Predicting Closing-Auction Volume from the Day's Order Flow
For each stock-day you are given a pandas DataFrame sampled through the continuous session:
| column | meaning | |---|---| | time | intraday timestamp (e.g. 1-minute bars) | | traded_volume | shares traded in the bar | | signed_order_flow | buy-initiated minus sell-initiated volume |
plus the exchange closing-imbalance feed — a short series of (time, imbalance_shares, imbalance_side) updates published in the last ~10 minutes before the close. Your target is the number of shares that cross in the closing auction (the official closing print size), which the exchange reports after the close.
Discuss your approach:
- The auction print is dominated by a handful of huge days. Pull up a histogram of closing-auction volume across days — what do you notice, and how does it shape your loss function and features?

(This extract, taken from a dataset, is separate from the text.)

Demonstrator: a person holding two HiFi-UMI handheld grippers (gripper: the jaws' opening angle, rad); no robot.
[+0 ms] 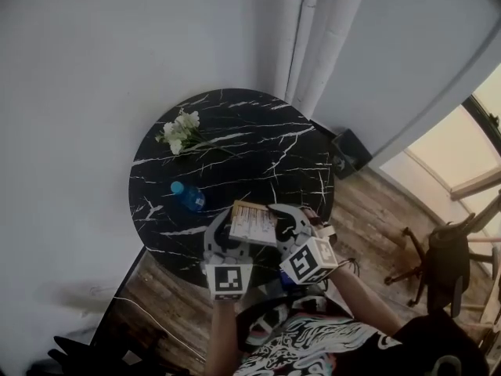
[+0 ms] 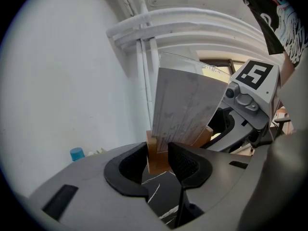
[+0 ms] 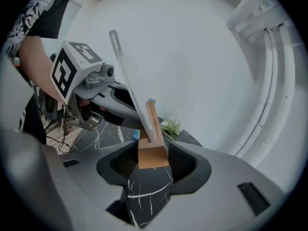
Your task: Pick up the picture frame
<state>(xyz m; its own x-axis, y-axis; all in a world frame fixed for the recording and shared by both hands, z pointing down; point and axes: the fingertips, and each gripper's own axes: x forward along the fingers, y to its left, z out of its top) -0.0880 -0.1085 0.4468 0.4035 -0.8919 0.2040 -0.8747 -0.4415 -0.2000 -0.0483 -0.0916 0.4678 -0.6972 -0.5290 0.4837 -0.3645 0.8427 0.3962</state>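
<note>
Two grippers, one frame, and both have a hold! The left gripper [image 1: 225,237] and the right gripper [image 1: 286,216] each take one end of the picture frame [image 1: 253,223], which sits over the near edge of the round black marble table [image 1: 235,155].

In the left gripper view the jaws are narrow, pinched on the wooden base [image 2: 156,155], with the printed sheet leaning up and away. The right gripper view shows the same: pads pressed to both sides of the wood block, the clear panel [image 3: 127,71] rising edge-on above it.

By my reading the grasp is done and the base looks just off the table, with marble showing underneath it in both gripper views. What's left is carrying it clear and keeping it level between the two hands. The white flowers [image 1: 180,131] at the table's far side and the blue bottle [image 1: 188,196] on its left lie well apart from the frame.
</note>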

- What features would you build from the intraday flow and from the imbalance feed?
- You must predict *before* the close, using only information available at decision time. What leaks if you are not careful?
Hints
- Closing-auction volume is heavily right-skewed and spans orders of magnitude. Modelling log-volume, or volume as a fraction of the day's total, tames it.
- The biggest auctions are not random: index-rebalance days, quarterly expiries (triple witching), and month-end cluster on specific known dates. A calendar feature is doing real work here.
- The imbalance feed is your strongest same-day signal, but it arrives late and is revised. Use only the snapshot available at your prediction time, and beware that the final imbalance is itself a function of the auction you are predicting.
Worked Solution
How to Think About It: Closing-auction volume is not a smooth function of intraday flow — it is a fat-tailed quantity whose extremes are *scheduled*. The right framing is: a baseline level set by the stock's liquidity and recent regime, multiplied/added to by known event effects, with the late imbalance feed as the sharpest same-day refinement. Get the target transform and the leakage discipline right and the modelling is straightforward.
Key Insight: The predictable tail is a calendar. Index reconstitution days, quarterly triple-witching, and month-end rebalancing produce the giant auctions, clustered on dates you know in advance. A flow-only model cannot see them.
The Method: 1. Transform the target. Model $\log(\text{auction shares})$ or auction shares as a fraction of the day's total volume — both compress the heavy tail and stabilise the loss. 2. Flow features. Day's cumulative volume vs. its trailing median (ADV ratio), volume-profile shape (how back-loaded the day is), late-session flow acceleration, realised volatility, and the sign/persistence of signed_order_flow. 3. Event features. A calendar of index-rebalance effective dates, expiry Fridays, and month/quarter-end; plus an "is this stock in an index being reconstituted" flag. These carry most of the tail. 4. Imbalance-feed features. From the *snapshot available at prediction time*: current imbalance shares (signed), its growth rate across updates, and imbalance as a fraction of ADV. 5. Model & validate. Gradient-boosted trees on the log target; validate with a strictly time-ordered split (train on past, test on future) — never shuffle.
Practical Considerations: The cardinal sin is look-ahead leakage: the *final* imbalance is mechanically tied to the auction you are predicting, so only use imbalance as of your decision time. Second, an MSE on raw shares is dominated by a few rebalance days — either model logs or weight by liquidity. Third, robustly handle the event days separately if a single model underfits them. State explicitly what horizon you predict at (e.g. T-5 minutes).
Answer: Predict log auction volume from (a) liquidity/flow features, (b) a rebalance/expiry/month-end calendar that captures the fat tail, and (c) the point-in-time imbalance snapshot, validated on a forward time split with strict no-look-ahead on the imbalance feed.
Intuition
Auction size is a fat-tailed, calendar-driven quantity. Most of the predictable variance lives in two places: the slowly-varying 'normal' auction size (a function of the stock's ADV and recent regime) and a small set of scheduled events — index rebalances, expiries, month-end — that blow it up. A model trained on flow alone will chase noise and miss the events; a model with a rebalance/expiry calendar plus the late imbalance snapshot captures both. The interview signal is recognising the event-clustering and the look-ahead trap in the imbalance feed.